Version vom 25. April 2005, 16:36 Uhr

Denglisch, auf Englisch Germish, ist ein von Sprachschützern geschaffenes Kunstwort, das sich aus Deutsch und Englisch zusammensetzt. Der Begriff soll die Form der Umgangssprache beschreiben, die entsteht, wenn englische Ausdrücke und Wörter in deutsche grammatische Konstruktionen eingebaut werden.

Beispiele und Entwicklung

„Ich musste die Harddisk neu formatieren, weil der falsch gesteckte Jumper zur Datenkorruption geführt hat und die Maschine gecrasht ist.“

Die englischen Einsprengsel werden dabei oft als verwirrend empfunden, weil im Zuge der sprachlichen Assimilation noch nicht genug Zeit vergangen ist, die Stufe von Lehnwörtern zu erreichen, d. h. über die anzuwendenden Beugungsregeln und das Wortgeschlecht besteht noch keine allgemeine Übereinkunft.

Eine andere Entwicklung ist, dass sprachlich weniger sensibilisierte Menschen dazu neigen, wörtlich zu übersetzen und dabei in Übersetzungsfallen tappen (z. B. Datenkorruption von data corruption = partieller Datenverlust; Korruption bedeutet im Deutschen aber "Bestechlichkeit, Vorteilsnahme"). Diese Entwicklung ist auch bei vielen Journalisten zu beobachten, die aus englischsprachigen Ländern berichten. Beispielsweise wird administration in the Bush administration oft zu „Bush-Administration“ statt zu „Regierung Bush“ (dabei ist Administration im Deutschen ein Fremdwort für „Verwaltung“).

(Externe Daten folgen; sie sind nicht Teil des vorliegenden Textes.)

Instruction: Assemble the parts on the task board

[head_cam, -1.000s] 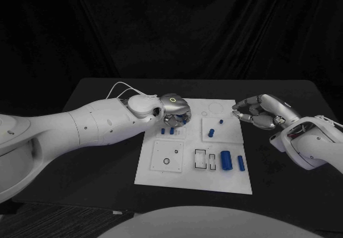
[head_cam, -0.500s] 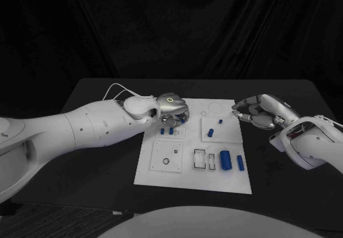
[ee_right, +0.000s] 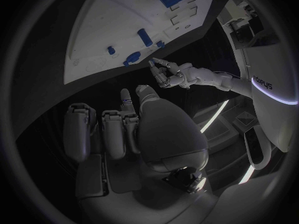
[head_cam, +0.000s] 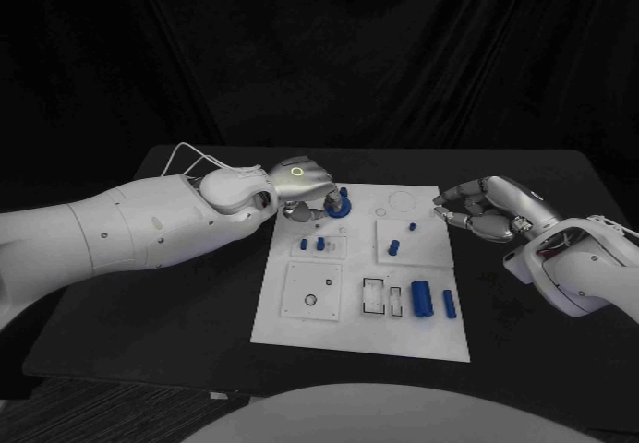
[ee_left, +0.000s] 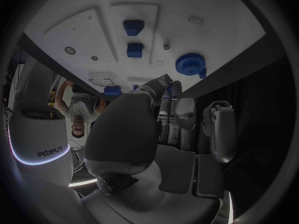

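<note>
The white task board [head_cam: 333, 323] lies in the middle of the black table. A blue round part [head_cam: 338, 205] sits at its far left corner, also seen as a blue round part [ee_left: 190, 63] just beyond my left fingertips [ee_left: 165, 84], apart from them. My left hand [head_cam: 304, 187] hovers beside it, fingers straight, holding nothing. Two small blue pegs [head_cam: 312, 245] stand nearer on the board. My right hand [head_cam: 486, 210] hangs off the board's right edge with fingers curled in on nothing. Two blue cylinders [head_cam: 422, 298] lie at the near right.
More small blue pegs [head_cam: 394, 246] stand in the right-hand block. Open slots [head_cam: 383, 297] and a round hole [head_cam: 310, 300] mark the near half of the board. Black table surface [head_cam: 174, 314] surrounds the board.
My left hand has drawn back to the left and away from the board, uncovering the blue round part where it had been. The right hand has stayed put.
</note>
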Available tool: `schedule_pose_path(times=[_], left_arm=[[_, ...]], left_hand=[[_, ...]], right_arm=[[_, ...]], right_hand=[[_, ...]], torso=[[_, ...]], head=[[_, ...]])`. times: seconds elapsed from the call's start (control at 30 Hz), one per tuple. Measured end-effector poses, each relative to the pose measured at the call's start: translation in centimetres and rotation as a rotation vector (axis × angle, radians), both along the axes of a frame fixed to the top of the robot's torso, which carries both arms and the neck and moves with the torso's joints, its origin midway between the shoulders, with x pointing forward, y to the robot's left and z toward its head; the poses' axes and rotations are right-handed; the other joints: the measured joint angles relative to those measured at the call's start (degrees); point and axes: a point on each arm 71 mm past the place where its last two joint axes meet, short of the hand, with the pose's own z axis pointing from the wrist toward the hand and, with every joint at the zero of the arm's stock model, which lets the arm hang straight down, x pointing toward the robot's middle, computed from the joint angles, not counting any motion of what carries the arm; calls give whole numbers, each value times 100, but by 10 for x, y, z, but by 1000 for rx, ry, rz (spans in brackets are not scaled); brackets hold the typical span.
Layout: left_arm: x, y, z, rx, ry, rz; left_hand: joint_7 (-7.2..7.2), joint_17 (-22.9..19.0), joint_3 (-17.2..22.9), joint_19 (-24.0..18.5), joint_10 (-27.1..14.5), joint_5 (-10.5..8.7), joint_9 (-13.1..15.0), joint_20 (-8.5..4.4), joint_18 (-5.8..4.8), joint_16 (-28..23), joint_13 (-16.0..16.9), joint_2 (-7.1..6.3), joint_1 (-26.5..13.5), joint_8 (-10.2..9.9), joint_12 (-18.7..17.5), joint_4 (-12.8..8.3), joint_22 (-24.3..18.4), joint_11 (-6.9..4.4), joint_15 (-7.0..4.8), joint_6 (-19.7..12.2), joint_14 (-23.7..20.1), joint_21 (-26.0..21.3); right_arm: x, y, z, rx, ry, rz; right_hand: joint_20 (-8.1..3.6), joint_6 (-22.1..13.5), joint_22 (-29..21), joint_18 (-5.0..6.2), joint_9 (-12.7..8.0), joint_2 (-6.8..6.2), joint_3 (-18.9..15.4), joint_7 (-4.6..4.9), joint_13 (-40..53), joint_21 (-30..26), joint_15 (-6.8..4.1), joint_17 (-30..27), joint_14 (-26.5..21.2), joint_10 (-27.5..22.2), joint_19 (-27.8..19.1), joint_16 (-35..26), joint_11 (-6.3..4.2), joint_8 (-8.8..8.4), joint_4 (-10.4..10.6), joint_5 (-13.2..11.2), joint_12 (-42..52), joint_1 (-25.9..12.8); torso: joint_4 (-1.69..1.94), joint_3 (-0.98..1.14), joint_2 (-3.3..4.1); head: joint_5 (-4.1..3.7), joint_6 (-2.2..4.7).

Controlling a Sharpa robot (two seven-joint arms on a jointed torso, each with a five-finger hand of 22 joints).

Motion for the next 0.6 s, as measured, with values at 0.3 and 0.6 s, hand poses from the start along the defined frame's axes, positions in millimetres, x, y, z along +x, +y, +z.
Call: schedule_pose_path(times=[0.3,0.6], left_arm=[[2,24,6,12,-4,47],[4,36,4,43,20,86]], left_hand=[[0,-215,17,21,0,-5,2,20,0,-123,-103,29,-29,-88,-225,18,-1,0,20,0,-65,-188],[-1,-256,18,20,0,-27,2,21,0,-148,-112,28,-29,-95,-263,18,-1,0,20,-1,-105,-209]], right_arm=[[0,0,-1,-2,6,-1],[0,1,-2,-2,10,0]], right_hand=[[0,0,-1,0,-5,-2,41,0,0,-24,-3,-1,4,-9,0,0,9,0,-41,0,3,63],[0,42,-1,0,-9,-7,73,0,-1,-25,-3,-1,23,-10,0,0,10,0,-73,0,20,98]], torso=[[0,1,-2],[-1,-3,12]], head=[[8,0],[41,0]])
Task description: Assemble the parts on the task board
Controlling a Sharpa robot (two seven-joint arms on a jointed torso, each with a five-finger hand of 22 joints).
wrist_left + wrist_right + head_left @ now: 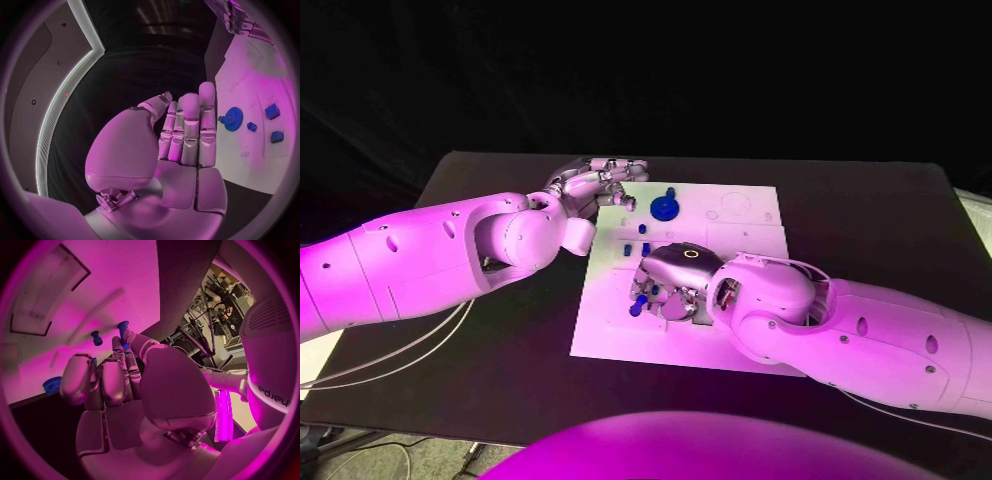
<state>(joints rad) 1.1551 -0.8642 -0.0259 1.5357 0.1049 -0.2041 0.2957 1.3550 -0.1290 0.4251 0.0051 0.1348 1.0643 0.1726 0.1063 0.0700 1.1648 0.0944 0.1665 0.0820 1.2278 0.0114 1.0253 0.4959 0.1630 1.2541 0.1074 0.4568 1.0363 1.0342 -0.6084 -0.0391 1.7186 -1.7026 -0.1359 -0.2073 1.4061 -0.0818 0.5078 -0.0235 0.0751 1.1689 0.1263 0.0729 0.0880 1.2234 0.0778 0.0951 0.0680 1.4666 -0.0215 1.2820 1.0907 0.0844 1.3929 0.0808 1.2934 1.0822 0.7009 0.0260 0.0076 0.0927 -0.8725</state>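
Pinching a blue part [638,304] over the task board [625,335], right hand [672,283].

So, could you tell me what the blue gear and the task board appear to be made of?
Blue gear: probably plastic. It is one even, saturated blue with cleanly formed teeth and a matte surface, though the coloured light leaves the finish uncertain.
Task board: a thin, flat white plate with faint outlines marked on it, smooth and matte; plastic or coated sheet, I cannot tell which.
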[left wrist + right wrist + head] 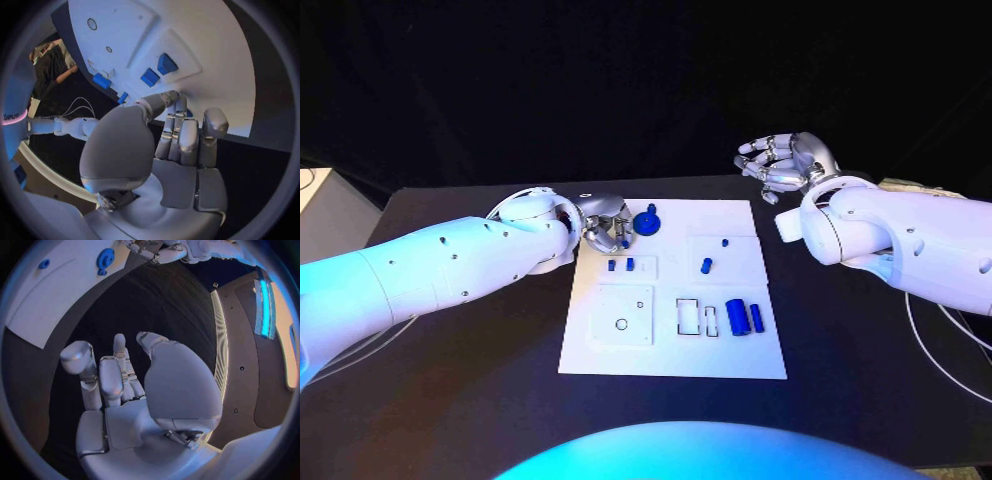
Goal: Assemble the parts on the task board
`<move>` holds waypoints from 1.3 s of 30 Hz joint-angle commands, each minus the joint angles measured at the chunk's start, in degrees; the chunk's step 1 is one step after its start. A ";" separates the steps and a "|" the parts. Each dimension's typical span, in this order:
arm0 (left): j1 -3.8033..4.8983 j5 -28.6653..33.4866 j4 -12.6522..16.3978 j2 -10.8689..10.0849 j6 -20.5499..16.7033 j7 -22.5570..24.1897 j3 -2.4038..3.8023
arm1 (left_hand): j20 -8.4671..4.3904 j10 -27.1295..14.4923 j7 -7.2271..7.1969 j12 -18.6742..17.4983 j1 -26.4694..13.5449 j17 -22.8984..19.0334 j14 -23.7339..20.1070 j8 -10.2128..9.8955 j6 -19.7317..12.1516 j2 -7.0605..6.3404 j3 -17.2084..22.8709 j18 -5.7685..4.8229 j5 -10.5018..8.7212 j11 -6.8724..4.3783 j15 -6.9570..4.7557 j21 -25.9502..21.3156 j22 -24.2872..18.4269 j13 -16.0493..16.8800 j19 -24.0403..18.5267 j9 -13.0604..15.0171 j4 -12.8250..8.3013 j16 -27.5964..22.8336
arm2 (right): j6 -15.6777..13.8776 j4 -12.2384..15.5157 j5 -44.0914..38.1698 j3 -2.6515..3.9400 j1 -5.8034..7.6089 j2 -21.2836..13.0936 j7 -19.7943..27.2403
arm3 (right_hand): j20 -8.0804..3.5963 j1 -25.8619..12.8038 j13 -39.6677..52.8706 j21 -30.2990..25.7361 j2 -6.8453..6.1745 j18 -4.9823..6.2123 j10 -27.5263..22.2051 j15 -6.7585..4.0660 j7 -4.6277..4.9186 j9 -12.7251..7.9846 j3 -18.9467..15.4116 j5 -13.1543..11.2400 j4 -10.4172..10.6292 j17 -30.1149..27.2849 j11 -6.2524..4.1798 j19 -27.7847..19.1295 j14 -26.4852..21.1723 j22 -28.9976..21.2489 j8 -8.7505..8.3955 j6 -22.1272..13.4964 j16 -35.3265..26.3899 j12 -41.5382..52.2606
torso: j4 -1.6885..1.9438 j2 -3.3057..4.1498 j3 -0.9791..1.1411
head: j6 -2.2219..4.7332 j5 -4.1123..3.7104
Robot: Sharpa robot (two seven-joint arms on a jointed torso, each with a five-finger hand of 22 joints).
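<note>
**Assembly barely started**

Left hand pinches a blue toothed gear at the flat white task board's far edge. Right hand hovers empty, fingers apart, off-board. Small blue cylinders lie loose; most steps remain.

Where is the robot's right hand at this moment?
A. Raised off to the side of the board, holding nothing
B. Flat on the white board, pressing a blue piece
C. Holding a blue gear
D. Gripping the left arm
A: the right hand is up beyond the far right corner of the task board, fingers curled and empty, while the left hand is at the blue gear.
</note>
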 commanded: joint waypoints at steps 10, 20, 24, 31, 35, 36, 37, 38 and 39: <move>-0.16 0.23 0.19 0.05 1.57 -0.24 -0.18 | 0.25 -0.50 0.35 -1.27 -0.74 -0.78 -0.39 -1.51 -1.36 -0.25 -0.46 -0.13 0.20 0.59 0.34 -0.81 -0.64 0.03 -0.55 -0.39 -0.03 0.03 | 0.87 0.09 -0.66 0.01 -0.02 -0.06 0.68 | 0.11 -0.54 -0.10 -0.35 -0.10 0.48 0.04 0.07 0.11 0.08 0.30 0.00 -0.06 -0.05 -0.32 -0.37 -0.35 -0.06 0.38 0.22 -0.36 -0.20 | 0.06 0.00 -0.07 | -0.06 -0.13; -0.17 0.22 0.27 -0.20 1.26 -0.42 -0.18 | 0.41 -0.63 0.50 -1.77 -0.99 -1.04 -0.63 -2.35 -2.17 -0.68 -0.61 -0.10 0.21 0.74 0.49 -1.00 -0.81 0.13 -0.69 -0.65 -0.10 0.01 | 0.72 0.06 -0.66 0.01 -0.04 -0.11 0.74 | 0.11 -0.59 -0.26 -0.62 -0.15 0.53 0.02 0.08 0.11 0.06 0.32 -0.03 -0.11 -0.24 -0.30 -0.45 -0.42 -0.23 0.39 0.21 -0.51 -0.32 | 0.03 0.00 -0.11 | -0.05 -0.11; -0.19 0.21 0.33 -0.28 1.20 -0.44 -0.18 | 0.46 -0.62 0.54 -1.92 -1.04 -1.18 -0.74 -2.66 -2.47 -0.84 -0.64 -0.06 0.23 0.75 0.52 -1.13 -0.96 0.18 -0.82 -0.75 -0.15 0.00 | 0.66 0.04 -0.66 0.01 -0.06 -0.10 0.76 | 0.11 -0.61 -0.32 -0.70 -0.17 0.54 -0.01 0.08 0.12 0.06 0.32 -0.04 -0.12 -0.29 -0.29 -0.48 -0.44 -0.27 0.39 0.20 -0.56 -0.37 | 0.02 -0.02 -0.08 | -0.03 -0.12; -0.23 0.21 0.42 -0.40 0.91 -0.47 -0.18 | 0.50 -0.56 0.60 -2.14 -1.09 -1.23 -0.83 -3.29 -3.18 -1.05 -0.62 -0.03 0.25 0.72 0.52 -1.23 -1.05 0.28 -0.88 -0.98 -0.24 0.03 | 0.65 -0.04 -0.69 0.01 -0.10 -0.10 0.74 | 0.16 -0.82 -0.97 -0.98 -0.23 0.55 -0.43 0.17 0.22 0.01 0.43 -0.09 -0.24 -0.31 -0.16 -0.55 -0.51 -0.40 0.41 0.15 -0.67 -1.02 | 0.10 -0.05 -0.11 | -0.12 -0.07; -0.24 0.21 0.43 -0.48 0.64 -0.59 -0.17 | 0.50 -0.48 0.72 -2.50 -1.25 -1.47 -1.01 -4.31 -4.39 -1.30 -0.56 0.02 0.26 0.66 0.47 -1.41 -1.23 0.44 -1.00 -1.38 -0.27 0.04 | 0.64 -0.05 -0.77 0.01 -0.11 -0.09 0.74 | 0.23 -0.95 -1.69 -1.07 -0.27 0.54 -0.92 0.28 0.32 -0.03 0.59 -0.11 -0.40 -0.26 -0.02 -0.52 -0.51 -0.41 0.45 0.14 -0.69 -1.77 | 0.06 0.00 -0.09 | -0.03 -0.04; -0.24 0.21 0.42 -0.50 0.61 -0.62 -0.17 | 0.50 -0.48 0.79 -2.60 -1.28 -1.56 -1.07 -4.56 -4.69 -1.41 -0.55 0.05 0.26 0.69 0.49 -1.51 -1.36 0.47 -1.11 -1.48 -0.30 0.02 | 0.63 -0.05 -0.80 0.01 -0.11 -0.10 0.74 | 0.25 -0.99 -1.87 -1.16 -0.29 0.55 -1.00 0.30 0.35 -0.04 0.62 -0.12 -0.44 -0.29 0.01 -0.53 -0.52 -0.46 0.46 0.14 -0.73 -1.94 | 0.06 -0.01 -0.09 | -0.01 -0.06; -0.25 0.21 0.41 -0.51 0.59 -0.65 -0.17 | 0.51 -0.49 0.84 -2.69 -1.28 -1.60 -1.11 -4.81 -5.02 -1.49 -0.53 0.06 0.27 0.71 0.51 -1.56 -1.41 0.50 -1.14 -1.58 -0.33 0.02 | 0.63 -0.05 -0.85 0.01 -0.11 -0.10 0.75 | 0.26 -1.01 -1.98 -1.17 -0.29 0.55 -1.04 0.31 0.36 -0.05 0.64 -0.13 -0.46 -0.27 0.03 -0.53 -0.51 -0.46 0.47 0.14 -0.72 -2.04 | 0.04 0.00 -0.08 | 0.01 -0.07; -0.25 0.21 0.40 -0.53 0.56 -0.70 -0.17 | 0.53 -0.46 0.86 -2.85 -1.30 -1.65 -1.16 -5.34 -5.73 -1.58 -0.46 0.07 0.28 0.68 0.52 -1.64 -1.48 0.56 -1.19 -1.81 -0.36 0.03 | 0.61 -0.05 -0.89 0.01 -0.11 -0.11 0.76 | 0.28 -1.05 -2.16 -1.30 -0.31 0.57 -1.10 0.34 0.39 -0.06 0.67 -0.14 -0.50 -0.30 0.06 -0.56 -0.53 -0.53 0.48 0.14 -0.75 -2.20 | 0.02 0.00 -0.08 | 0.03 -0.09; -0.25 0.21 0.37 -0.57 0.51 -0.75 -0.17 | 0.51 -0.39 0.62 -3.13 -1.32 -1.76 -1.25 -6.39 -7.29 -1.72 -0.35 0.09 0.28 0.58 0.46 -1.70 -1.52 0.68 -1.19 -2.32 -0.39 0.03 | 0.57 -0.04 -0.95 0.01 -0.12 -0.13 0.76 | 0.30 -1.09 -2.36 -1.34 -0.32 0.57 -1.19 0.37 0.42 -0.07 0.70 -0.15 -0.55 -0.27 0.10 -0.56 -0.52 -0.54 0.49 0.13 -0.75 -2.40 | 0.02 0.00 -0.08 | 0.07 -0.08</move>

Aufgrund der Vorherrschaft der englischen Sprache in der Wirtschaft, der Popmusik und der Welt der Rechner sind vor allem in den dort gesprochenen Jargons gewagte Konstruktionen zu finden. Auch die Werbung bedient sich großzügig so genannter buzz words, Schlagwörter mit gutem Klang, aber – aufgrund mangelnder Übersetzungsgrundlage – recht schwammiger Bedeutung. Man vergleiche den Wandel des Ausdrucks „Kundendienst“ zu „Service“. Kräftig unterstützt wird diese Entwicklung von den großen Unternehmen. So werden neue Verfahren und Erfindungen oft auf Englisch benannt und abgekürzt; die Vorteile, die einheitliche Produktbezeichnungen in den Herstellungs- und Vermarktungsprozessen einer globalisierten Wirtschaft besitzen, macht diese Vorgehensweise jedoch teilweise nachvollziehbar. Mitunter werden aber auch deutsche Abkürzungen in den anglo-amerikanischen Sprachraum übernommen, so wie bei ABS oder ESP, die Warenzeichen der Robert Bosch GmbH darstellen und in der englischen Sprache genau so abgekürzt werden wie im deutschen Original.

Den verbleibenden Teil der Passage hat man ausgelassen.